В такой-то забывчивости, он почти машинально напялил на себя свой ветхий, дырявый халатишко, служивший для вечерних и ранних утренних шатаний на церковную паперть, как вдруг опомнился, оглядел с улыбкой изумления заплатанные полы этого костюма и, покачав головою, торопливо снял с себя и повесил на гвоздик свое убогое рубище.

- Нет, старик, этот образ отныне уж не подобает, - сказал он самому себе, - отныне уж можно пристойно одеваться... Пускай все видят, пускай все знают, что ты врага низложил... Так ли, попочка?.. А? Теперь уж нечего жалеть - ведь правда?

Попугай усердно захватывал своим клювом прутья железной клетки, карабкаясь по ним цепкими лапами. Морденко, как приятелю, шутливо кивнул ему издали головою, лукаво прищурил при этом старческий глаз и принялся очень тщательно сметать метелкой каждую пылинку со своего длиннополого сюртука, много уже лет соблюдаемого в отменном порядке и рачении и служившего старику лучшим парадным костюмом.

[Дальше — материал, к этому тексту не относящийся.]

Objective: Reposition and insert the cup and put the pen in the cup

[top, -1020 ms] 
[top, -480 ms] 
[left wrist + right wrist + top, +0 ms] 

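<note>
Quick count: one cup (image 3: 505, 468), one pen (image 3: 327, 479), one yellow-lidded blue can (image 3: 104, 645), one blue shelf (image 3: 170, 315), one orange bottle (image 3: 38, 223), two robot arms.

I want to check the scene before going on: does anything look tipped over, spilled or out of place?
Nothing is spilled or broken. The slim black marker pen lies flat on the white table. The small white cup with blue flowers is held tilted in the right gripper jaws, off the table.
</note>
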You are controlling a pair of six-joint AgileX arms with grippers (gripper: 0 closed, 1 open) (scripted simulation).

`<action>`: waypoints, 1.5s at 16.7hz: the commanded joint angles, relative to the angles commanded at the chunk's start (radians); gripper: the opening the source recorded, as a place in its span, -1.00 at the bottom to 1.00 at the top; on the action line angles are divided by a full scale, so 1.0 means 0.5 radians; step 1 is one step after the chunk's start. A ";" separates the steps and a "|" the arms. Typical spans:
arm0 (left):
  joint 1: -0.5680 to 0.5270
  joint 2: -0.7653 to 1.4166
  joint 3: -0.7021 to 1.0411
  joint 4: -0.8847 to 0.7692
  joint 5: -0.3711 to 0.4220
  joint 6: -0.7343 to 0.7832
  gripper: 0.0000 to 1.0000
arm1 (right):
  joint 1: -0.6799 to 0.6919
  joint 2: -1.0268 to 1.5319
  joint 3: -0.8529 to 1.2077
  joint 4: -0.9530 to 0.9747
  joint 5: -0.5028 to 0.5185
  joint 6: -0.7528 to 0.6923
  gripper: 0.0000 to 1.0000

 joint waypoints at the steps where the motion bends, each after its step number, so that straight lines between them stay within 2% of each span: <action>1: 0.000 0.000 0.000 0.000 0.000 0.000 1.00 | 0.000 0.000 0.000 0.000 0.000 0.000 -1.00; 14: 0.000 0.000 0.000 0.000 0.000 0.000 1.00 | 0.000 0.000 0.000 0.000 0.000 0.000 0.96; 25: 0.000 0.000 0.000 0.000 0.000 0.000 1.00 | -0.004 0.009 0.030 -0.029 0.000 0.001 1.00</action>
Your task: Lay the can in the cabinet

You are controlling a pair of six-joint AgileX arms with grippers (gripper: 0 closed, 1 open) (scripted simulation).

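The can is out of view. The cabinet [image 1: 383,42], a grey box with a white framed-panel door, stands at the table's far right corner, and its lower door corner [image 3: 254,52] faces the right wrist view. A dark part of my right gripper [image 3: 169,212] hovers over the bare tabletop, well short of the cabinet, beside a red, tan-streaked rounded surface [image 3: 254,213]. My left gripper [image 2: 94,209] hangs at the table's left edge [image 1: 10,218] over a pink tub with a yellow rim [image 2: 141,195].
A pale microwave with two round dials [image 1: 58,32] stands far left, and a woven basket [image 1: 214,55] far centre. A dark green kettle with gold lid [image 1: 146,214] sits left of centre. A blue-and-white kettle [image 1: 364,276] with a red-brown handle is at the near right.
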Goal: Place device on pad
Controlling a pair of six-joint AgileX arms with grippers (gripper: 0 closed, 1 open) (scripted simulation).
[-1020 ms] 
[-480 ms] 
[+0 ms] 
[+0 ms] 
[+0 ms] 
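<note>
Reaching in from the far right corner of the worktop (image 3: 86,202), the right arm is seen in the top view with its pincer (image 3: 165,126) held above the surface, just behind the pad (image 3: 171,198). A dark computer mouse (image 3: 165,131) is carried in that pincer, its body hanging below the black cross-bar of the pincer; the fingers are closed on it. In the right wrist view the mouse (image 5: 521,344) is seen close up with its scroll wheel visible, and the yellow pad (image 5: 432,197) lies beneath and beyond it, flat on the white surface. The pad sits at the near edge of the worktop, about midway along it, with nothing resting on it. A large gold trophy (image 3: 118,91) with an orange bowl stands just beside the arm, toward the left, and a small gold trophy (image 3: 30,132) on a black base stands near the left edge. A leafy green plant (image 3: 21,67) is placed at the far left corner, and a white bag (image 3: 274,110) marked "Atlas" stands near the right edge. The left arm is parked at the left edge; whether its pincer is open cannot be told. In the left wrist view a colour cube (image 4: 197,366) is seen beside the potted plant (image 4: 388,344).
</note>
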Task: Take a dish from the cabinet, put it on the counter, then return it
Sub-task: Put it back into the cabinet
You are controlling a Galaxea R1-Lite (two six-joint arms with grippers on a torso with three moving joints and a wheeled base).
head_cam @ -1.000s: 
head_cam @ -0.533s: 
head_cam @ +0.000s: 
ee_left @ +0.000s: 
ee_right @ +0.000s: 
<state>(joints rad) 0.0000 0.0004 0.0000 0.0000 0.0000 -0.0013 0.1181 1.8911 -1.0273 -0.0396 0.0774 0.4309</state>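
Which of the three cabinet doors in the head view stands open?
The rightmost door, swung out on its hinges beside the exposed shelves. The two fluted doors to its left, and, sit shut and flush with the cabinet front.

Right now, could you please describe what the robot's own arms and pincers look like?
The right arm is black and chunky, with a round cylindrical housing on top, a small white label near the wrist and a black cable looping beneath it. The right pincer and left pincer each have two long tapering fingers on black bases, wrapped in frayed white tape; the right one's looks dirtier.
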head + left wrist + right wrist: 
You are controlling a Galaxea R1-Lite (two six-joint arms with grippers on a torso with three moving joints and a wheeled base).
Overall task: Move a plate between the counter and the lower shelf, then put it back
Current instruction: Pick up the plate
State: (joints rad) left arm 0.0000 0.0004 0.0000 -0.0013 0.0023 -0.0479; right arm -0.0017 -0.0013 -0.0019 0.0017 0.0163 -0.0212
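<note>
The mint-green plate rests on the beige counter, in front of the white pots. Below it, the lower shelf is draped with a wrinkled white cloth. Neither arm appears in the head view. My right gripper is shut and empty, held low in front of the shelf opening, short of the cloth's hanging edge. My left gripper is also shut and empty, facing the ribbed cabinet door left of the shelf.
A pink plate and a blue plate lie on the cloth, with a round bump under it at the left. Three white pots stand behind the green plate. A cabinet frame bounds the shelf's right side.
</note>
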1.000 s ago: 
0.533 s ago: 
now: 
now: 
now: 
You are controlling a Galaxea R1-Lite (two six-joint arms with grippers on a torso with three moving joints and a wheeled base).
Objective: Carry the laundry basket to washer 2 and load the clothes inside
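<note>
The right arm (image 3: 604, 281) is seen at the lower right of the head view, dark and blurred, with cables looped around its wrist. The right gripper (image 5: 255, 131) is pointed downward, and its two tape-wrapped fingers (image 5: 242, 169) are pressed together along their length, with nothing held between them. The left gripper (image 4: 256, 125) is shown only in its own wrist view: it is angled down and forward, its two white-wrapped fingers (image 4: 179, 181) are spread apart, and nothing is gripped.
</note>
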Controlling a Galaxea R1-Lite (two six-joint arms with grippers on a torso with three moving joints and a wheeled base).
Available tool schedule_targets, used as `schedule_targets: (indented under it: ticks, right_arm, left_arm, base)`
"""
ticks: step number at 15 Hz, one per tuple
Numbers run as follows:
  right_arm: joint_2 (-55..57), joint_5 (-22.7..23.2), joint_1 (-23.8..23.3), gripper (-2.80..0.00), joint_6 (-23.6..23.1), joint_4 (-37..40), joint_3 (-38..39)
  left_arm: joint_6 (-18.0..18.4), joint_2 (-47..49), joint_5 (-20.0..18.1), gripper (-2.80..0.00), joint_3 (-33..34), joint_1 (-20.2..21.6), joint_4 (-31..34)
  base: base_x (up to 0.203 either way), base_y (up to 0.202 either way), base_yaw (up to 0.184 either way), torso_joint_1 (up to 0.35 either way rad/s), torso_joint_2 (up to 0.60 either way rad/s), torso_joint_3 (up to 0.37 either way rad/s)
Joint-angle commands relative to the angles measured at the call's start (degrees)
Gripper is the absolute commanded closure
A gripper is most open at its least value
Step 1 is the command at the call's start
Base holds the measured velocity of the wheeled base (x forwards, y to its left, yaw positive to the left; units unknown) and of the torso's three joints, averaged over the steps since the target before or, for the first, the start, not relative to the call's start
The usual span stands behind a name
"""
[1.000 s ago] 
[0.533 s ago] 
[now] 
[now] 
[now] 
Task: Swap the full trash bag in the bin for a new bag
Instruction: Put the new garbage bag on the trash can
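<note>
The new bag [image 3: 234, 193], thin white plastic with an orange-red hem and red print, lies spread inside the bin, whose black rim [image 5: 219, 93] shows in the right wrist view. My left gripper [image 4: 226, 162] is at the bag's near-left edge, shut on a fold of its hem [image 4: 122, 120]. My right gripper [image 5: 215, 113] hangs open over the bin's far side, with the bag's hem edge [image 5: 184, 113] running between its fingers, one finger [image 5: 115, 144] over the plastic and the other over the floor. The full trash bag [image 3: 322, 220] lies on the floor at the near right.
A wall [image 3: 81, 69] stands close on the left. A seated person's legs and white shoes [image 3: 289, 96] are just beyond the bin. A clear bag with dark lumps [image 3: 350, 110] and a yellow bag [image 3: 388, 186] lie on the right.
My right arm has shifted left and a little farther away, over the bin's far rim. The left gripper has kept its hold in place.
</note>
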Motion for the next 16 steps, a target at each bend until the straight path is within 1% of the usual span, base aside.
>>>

Он с видимым удовольствием облекся в это лучшее свое платье и прошел в заднюю комнату, известную у него под именем "молельной", где хранились под замками и за железными болтами вещи, принятые в заклад.

Долго переглядывал он там разные меховые одеяния и наконец выбрал ильковую шубу и соболью шапку, которые показались ему лучше всех остальных.

- Н-да! Вот, заложил по весне молодец... заложил и не выкупил, рассуждал он, примеряя на себе эти вещи, и рассуждал как бы с некоторым оттенком своеобразного сожаления и сочувствия к невыкупившему молодцу. - Ну, что ж теперь станешь делать!.. Просрочил... Тогда вот... грех такой случился... не пожелал я повременить на процентах, а теперь я и рад бы отдать, да где ж отыщешь тебя, молодца-то?.. Поди-ка, уж и рукой давно махнул... Ну, и поневоле за собой оставил... Теперича, значит - мои... А ты - поди-ка, кровопийцем честишь старика, грабителем... О, господи!.. Прости и помилуй нас грешных.

И Морденко, крестясь, под влиянием религиозно-грустного чувства, побрел к обедне, не забыв предварительно накрепко замкнуть все комнаты и самую квартиру, в которой под обычным арестом осталась чухонка Христина, а ключи, как и всегда, опустил в свой глубокий и вместительный карман.

Он с необыкновенным удовольствием ощущал на своих плечах легкую, теплую и красивую шубу, ему приятно было запахивать на себе ее широкие полы и думать при этом, что кончены уже для него навсегда путешествия в рубище, что уж больше не к чему ему студить свое дряхлое, хотя и закаленное во многих невзгодах тело, что настало наконец время, когда он может побаловать себя несколько, на закате дней своей жизни.

И Морденку, словно ребенка, тешили эти мысли.

XV

КАИНСКИЕ МУКИ

- Ну, мои друзья, у вас нынче пир! Я вам пир задаю!.. Радуйтесь вместе со мной!.. С кем же мне и порадоваться больше!.. Попка!.. Гулька!.. говорил Морденко, возвратясь от обедни и неся в обеих руках большой бумажный тюрик, где помещались только что сделанные им закупки.